冬に幽霊は似合わない
冬に幽霊は似合わない。
冬に出てくる人外のモノなんて雪女くらいだが、それは妖怪だ。
やはり、幽霊は夏に限る。
しかし、それもおかしな話だ。幽霊はセミや蚊じゃあるまいし、夏になったら現れて秋に無くなるモノではない。一年中いたっておかしくはない。
実は、幽霊は冬でも普通に活動している。まあ、死んでいるのに活動なんて言うのも変な話だが、普通にいる。
じゃあ、なぜ冬に幽霊はそぐわないのか。
冬は、隙が無さすぎるのだ。
皆厚着をし、手袋にマフラーに完全防備だ。これでは、不安感を抱きにくい。夏のように、素肌に近い薄着だからこそ心許なく、恐怖を覚える。
また、冬は背を丸め身を縮めている。これなどは、もう緊張状態だ。しかも、皆、周りなんか見ていない。見てるのは足元だけだ。これじゃあ折角出たとしても見てすらもらえない。
もちろん、冬も油断している時はある。例えば、暖かなコタツに入っている時などだ。
コタツでのんびりとしているときに、ふと足にヒヤリとしたものが触れる。はて、何だろうとコタツをめくると、そこにはニヤリと笑った青白い顔の女が――
こう書くと悪くはないように思うが、実際はそう上手くはいかない。日常の中にいきなり飛び込んでくる非日常は衝撃的であるが、コタツはあまりに日常すぎる。
コタツに入り、だらけきった姿で携帯をいじる。テレビからは騒がしいバラエティが流れ、コタツの上にはカゴに入ったミカン。あまつさえ、猫など丸くなっているかもしれない。
そんな中でうらめしやぁと出たところで、驚きはしても怖がってもらえるだろうか。
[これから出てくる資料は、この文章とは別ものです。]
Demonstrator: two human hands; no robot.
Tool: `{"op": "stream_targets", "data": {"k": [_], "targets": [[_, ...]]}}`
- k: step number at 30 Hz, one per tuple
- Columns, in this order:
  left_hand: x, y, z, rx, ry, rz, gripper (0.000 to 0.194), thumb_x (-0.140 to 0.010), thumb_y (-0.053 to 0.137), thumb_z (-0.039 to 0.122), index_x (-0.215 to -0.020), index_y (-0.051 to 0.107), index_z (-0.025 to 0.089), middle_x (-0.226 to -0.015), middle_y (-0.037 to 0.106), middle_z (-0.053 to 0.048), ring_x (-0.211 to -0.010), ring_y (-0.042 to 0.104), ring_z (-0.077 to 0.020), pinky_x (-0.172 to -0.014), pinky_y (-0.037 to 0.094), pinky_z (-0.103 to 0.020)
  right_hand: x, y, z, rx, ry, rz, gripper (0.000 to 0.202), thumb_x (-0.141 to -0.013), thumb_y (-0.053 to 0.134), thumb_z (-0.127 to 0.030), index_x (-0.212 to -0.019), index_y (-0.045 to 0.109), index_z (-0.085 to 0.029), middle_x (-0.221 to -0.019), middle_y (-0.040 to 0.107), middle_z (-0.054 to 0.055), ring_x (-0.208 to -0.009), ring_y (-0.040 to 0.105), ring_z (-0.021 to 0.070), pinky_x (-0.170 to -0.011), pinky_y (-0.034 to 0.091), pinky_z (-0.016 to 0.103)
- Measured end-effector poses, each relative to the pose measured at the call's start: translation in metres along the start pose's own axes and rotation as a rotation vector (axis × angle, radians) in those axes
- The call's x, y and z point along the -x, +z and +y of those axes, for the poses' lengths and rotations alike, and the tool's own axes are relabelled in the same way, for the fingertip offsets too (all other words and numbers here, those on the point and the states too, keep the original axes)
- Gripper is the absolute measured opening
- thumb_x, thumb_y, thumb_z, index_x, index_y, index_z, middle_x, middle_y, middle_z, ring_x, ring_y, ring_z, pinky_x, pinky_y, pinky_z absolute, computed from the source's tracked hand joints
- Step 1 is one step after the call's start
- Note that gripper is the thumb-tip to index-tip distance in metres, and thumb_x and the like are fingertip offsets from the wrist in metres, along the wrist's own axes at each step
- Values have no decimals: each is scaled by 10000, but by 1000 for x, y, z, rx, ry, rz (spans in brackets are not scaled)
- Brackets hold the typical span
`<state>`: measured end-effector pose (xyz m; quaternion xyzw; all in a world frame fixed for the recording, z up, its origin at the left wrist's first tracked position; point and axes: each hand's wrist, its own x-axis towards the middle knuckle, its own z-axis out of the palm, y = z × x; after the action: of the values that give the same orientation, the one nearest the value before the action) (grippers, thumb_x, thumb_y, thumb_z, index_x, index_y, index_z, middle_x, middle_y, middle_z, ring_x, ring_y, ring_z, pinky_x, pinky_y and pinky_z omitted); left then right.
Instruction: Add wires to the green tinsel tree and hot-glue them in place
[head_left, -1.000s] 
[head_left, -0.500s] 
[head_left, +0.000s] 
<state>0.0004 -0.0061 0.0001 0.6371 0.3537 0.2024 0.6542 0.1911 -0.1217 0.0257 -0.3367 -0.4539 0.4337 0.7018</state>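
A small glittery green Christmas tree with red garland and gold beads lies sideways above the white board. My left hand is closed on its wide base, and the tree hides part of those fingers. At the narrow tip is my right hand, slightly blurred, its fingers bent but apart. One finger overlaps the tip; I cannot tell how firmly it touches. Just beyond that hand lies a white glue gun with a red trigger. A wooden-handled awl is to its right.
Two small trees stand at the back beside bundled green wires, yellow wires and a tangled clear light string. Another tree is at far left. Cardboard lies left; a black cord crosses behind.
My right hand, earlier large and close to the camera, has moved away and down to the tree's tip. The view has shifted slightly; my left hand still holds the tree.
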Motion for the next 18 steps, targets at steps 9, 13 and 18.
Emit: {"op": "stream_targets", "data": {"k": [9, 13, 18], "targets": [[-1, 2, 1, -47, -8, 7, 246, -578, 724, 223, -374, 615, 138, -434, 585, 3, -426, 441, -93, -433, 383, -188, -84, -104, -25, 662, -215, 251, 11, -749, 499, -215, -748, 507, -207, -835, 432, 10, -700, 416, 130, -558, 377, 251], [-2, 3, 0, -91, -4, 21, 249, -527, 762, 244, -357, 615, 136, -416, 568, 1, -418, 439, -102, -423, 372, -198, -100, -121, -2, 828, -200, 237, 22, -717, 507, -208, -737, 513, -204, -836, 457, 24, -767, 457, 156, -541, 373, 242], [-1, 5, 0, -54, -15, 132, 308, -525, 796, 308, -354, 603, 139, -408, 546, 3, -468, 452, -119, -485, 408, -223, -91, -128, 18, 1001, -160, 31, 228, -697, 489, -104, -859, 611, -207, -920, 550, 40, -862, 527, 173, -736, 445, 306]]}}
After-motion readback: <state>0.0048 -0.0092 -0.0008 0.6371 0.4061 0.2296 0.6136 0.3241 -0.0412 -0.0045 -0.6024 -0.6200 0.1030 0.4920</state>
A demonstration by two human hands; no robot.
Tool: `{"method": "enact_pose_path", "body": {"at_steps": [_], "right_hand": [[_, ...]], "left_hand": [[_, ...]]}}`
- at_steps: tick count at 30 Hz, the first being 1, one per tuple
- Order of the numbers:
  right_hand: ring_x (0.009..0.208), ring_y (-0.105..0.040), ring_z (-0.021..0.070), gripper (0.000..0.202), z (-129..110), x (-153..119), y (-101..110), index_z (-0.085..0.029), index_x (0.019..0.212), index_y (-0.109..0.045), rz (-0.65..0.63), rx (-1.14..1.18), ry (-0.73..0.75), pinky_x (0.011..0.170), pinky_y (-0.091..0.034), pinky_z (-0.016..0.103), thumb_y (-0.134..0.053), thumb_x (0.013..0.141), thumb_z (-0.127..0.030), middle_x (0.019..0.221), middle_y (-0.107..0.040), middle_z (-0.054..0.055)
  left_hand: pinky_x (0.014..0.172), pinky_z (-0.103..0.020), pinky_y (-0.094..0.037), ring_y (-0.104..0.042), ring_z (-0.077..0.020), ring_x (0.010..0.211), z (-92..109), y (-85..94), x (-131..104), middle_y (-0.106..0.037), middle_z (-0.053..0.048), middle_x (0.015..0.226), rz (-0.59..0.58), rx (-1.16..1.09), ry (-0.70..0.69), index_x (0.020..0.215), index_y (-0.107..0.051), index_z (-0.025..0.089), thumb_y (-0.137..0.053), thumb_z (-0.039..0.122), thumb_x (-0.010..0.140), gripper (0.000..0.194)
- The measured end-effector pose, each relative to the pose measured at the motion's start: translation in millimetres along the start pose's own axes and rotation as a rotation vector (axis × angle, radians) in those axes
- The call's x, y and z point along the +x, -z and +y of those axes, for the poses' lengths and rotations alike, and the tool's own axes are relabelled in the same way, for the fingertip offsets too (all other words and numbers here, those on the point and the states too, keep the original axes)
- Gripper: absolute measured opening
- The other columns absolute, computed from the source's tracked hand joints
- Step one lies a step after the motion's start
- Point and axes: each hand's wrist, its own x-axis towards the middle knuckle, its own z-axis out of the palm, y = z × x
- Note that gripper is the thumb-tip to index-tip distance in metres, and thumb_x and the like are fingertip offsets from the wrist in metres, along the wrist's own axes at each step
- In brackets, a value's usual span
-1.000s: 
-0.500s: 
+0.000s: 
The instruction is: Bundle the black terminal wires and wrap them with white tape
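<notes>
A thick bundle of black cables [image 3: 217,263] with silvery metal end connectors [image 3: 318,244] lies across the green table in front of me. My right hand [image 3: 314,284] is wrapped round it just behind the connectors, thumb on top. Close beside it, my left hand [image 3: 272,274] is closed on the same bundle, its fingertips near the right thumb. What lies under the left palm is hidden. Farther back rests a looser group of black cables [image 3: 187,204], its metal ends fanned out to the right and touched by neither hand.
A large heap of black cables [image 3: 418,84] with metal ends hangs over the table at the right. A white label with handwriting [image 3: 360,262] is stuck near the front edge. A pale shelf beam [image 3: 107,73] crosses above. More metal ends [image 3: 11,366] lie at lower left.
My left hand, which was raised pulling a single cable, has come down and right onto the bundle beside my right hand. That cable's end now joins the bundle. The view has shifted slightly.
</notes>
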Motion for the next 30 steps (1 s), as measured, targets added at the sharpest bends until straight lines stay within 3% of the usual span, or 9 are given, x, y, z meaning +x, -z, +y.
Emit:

端からみれば滑稽で、これではただのコントだ。
このように、冬は幽霊にとって非常に活動がしにくいのだ。冬は、あまりに寒すぎる。もちろん、幽霊は寒さなど感じはしないが、見る人間のテンションが違う。こう寒くては、頭も冴え、つい冷静になってしまうではないか。
やはり、夏。茹だるような暑さ、脳がとろけるような熱で、現実と異界の区別が曖昧になる。そんなあやふやな世界にこそ、非現実は良く馴染む。
ああ、早く夏にならないだろうか。いや、夏でなくともいい。せめて春になれば、新歓コンパの後でうかれた連中が肝だめしにやってきたりもするだろう。その時には、死ぬほど恐怖を味あわせてやろう。
ここで首をくくった私には、怯え、震え、恐怖に歪む顔を眺めること、それしか楽しみはないのだから。
私は今、誰もいない山中で春の訪れを、文字通り首を長くして待ちわびている。